Most minerals and vitamin supplements have not been shown to be of particular benefit in CFS, but there are a few areas of interest and potential. Salt supplementation has certainly been shown to have use in those with CFS who have a very low blood pressure, causing symptoms of light-headedness and slow thinking, which is often due to poor brain oxygenation. Extra salt taken regularly through the day can expand the blood volume, which maybe low, and improve circulation. Salt can of course easily be incorporated into the diet, but some find this hard and salt tablets or capsules may be easier. If you are having this high salt intake, it may be necessary to have added potassium, and this should be carefully monitored with regular blood tests as potassium can be very toxic. There has been some research to show that some with CFS have low total body potassium, but extra supplementation does not appear to improve this.

A number of researchers have looked at the issue of magnesium supplementation after the issue was raised some years back by researchers in England. There was an era when it was being given intramuscularly, but it seems likely that taking a magnesium supplement by mouth is well absorbed, cheap and easy, and there is no apparent extra benefit from injections. Magnesium is an important body mineral and it is thought that for some with CFS, some of the muscle problems may be helped. However it is important to have blood levels of magnesium checked as it can be toxic and some people do find it gives them abdominal cramps and diarrhoea even in small amounts. If you are going to take magnesium, do not be tempted to buy the expensive combination with malic acid. While malic acid does improve absorption, it is in fact a main component of apple juice, so the old adage of “an apple a day” seems highly appropriate here. You can just take the magnesium with a swig of apple juice.
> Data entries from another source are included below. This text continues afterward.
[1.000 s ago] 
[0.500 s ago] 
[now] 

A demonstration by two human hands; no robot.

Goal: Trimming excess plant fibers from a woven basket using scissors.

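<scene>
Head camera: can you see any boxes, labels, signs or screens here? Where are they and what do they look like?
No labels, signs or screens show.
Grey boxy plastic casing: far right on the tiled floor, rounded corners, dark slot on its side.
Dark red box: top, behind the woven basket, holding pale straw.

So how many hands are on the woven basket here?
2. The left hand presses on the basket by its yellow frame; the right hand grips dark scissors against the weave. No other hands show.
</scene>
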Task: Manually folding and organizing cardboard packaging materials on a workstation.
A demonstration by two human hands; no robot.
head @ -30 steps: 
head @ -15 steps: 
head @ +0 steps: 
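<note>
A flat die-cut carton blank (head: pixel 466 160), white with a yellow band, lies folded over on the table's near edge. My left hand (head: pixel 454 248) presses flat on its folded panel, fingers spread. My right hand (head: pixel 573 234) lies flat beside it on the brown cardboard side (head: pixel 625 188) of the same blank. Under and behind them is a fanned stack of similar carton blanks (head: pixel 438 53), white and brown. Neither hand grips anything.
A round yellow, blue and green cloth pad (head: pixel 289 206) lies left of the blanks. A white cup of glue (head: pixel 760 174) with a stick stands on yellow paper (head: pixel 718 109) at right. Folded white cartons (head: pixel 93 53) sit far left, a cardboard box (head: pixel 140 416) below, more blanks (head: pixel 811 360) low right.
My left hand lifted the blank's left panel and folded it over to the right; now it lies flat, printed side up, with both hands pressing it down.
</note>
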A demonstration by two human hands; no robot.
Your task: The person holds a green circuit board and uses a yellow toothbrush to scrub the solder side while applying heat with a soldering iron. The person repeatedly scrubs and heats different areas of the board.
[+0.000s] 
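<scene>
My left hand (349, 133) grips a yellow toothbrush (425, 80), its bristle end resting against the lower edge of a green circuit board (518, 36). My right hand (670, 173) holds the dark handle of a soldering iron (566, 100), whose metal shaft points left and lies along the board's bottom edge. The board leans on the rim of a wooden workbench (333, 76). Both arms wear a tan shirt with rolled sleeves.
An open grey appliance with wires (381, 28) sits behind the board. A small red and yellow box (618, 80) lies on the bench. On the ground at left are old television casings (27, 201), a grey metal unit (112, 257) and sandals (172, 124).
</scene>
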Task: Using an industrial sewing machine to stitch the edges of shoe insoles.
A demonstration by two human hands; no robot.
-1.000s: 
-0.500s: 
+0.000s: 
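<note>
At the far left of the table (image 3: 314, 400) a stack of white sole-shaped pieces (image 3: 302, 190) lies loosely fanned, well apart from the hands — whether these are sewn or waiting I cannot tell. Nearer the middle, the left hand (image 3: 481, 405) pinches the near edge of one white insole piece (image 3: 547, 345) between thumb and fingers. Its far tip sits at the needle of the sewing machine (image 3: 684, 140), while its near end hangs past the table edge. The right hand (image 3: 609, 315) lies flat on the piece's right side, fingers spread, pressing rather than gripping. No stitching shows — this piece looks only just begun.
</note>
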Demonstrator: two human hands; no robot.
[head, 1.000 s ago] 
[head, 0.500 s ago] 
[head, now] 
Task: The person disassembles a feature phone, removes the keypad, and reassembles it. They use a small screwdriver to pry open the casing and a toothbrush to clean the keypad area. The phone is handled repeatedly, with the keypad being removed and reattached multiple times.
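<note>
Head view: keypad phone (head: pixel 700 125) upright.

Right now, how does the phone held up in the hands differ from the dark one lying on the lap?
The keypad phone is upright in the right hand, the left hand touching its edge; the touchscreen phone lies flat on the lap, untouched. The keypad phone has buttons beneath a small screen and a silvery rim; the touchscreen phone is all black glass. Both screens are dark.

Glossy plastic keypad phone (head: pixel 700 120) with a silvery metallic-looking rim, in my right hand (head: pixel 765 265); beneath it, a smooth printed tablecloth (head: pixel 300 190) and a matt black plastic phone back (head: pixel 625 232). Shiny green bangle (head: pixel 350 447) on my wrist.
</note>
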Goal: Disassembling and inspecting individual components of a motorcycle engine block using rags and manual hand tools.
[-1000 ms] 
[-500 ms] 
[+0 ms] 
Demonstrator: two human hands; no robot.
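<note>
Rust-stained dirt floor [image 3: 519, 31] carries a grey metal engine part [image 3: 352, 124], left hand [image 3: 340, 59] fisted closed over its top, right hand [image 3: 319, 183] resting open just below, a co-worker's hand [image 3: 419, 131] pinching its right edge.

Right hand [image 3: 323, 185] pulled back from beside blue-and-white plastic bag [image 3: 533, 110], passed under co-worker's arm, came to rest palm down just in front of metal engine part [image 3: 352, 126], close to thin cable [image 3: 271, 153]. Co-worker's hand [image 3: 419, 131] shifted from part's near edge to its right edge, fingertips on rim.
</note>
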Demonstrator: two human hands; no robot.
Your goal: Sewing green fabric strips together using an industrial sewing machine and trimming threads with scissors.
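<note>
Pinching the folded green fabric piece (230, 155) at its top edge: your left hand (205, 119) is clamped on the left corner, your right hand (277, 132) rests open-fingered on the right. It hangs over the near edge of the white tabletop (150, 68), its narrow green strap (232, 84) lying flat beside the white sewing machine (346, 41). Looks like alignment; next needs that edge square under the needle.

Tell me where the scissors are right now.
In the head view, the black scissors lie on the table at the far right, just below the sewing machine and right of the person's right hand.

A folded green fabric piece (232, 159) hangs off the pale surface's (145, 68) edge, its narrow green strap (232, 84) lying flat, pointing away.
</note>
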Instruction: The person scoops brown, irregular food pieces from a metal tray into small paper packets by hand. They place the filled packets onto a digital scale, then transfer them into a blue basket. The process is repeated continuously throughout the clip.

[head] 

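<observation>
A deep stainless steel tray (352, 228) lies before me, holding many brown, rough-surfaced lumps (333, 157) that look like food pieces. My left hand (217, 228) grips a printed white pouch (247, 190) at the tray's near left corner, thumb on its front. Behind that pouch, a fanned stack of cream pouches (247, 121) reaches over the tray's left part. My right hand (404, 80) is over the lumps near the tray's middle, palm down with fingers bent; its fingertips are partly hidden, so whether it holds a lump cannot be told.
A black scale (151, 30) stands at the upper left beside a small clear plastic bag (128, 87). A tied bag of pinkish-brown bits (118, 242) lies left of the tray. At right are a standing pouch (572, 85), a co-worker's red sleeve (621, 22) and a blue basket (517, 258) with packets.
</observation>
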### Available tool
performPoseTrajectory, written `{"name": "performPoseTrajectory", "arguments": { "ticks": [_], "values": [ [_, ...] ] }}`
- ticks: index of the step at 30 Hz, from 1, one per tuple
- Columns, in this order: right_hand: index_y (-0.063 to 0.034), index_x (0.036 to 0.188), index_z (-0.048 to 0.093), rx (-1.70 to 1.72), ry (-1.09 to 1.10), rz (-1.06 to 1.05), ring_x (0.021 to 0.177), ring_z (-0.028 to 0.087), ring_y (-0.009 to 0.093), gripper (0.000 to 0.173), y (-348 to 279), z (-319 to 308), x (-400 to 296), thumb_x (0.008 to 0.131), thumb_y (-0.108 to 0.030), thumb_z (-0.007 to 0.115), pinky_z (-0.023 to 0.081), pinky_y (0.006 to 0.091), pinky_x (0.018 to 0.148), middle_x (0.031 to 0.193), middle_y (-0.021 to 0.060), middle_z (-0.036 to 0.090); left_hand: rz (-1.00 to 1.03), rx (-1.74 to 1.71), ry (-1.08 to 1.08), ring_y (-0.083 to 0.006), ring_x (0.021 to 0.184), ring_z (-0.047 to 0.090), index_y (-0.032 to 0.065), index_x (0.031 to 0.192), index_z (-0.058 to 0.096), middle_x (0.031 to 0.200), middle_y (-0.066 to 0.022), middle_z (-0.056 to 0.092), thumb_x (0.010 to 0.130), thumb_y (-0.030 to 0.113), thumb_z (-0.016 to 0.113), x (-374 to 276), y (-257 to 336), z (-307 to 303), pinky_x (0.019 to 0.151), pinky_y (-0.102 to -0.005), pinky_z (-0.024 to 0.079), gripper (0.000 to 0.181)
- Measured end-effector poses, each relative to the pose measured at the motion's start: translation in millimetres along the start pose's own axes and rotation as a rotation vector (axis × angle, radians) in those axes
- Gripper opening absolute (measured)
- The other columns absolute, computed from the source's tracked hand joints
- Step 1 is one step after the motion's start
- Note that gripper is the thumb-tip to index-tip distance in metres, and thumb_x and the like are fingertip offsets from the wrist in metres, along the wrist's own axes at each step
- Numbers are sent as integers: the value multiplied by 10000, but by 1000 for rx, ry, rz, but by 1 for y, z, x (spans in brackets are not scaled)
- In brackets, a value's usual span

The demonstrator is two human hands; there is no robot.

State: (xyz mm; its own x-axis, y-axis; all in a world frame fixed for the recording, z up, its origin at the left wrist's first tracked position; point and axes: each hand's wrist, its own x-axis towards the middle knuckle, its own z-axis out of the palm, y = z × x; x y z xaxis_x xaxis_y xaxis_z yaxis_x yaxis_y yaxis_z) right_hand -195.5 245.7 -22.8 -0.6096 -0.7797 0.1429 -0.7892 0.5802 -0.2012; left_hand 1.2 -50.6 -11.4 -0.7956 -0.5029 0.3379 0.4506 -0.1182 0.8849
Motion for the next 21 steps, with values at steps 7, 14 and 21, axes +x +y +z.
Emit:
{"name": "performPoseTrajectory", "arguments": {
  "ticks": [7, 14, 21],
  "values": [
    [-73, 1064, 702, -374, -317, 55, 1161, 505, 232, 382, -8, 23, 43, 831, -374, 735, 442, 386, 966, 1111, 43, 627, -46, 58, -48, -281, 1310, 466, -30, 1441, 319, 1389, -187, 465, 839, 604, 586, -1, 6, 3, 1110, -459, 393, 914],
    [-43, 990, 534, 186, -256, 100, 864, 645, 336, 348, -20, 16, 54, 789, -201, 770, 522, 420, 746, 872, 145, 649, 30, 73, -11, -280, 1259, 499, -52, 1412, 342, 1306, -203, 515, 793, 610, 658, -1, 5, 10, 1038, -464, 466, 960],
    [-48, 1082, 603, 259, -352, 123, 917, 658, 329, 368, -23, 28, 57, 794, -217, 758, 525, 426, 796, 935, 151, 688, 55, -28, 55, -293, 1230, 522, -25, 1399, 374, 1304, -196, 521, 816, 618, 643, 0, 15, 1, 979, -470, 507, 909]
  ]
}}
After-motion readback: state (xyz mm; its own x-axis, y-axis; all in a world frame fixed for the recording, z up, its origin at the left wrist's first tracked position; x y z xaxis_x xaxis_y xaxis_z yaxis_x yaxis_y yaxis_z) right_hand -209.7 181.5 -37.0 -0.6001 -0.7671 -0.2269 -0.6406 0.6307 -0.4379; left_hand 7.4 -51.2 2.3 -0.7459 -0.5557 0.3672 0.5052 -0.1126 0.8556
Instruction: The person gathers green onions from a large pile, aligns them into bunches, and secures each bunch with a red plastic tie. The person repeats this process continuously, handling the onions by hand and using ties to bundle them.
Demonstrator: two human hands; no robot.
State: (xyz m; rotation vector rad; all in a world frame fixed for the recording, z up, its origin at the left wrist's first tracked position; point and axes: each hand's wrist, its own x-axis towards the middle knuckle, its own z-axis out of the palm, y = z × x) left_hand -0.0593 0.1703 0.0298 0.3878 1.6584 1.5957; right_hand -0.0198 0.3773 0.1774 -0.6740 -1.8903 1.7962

Zinc is used up a great deal by the typically active immune system in CFS, so again a small supplement can be useful for some. We can however check blood levels easily to see if it is likely to be of use. Zinc is stored well, so that often short courses are all that is needed – say month on, month off etc. If you are having too much zinc, there is usually a metallic taste in the mouth. Zinc can also be a little nauseating, particularly if you do not actually need it.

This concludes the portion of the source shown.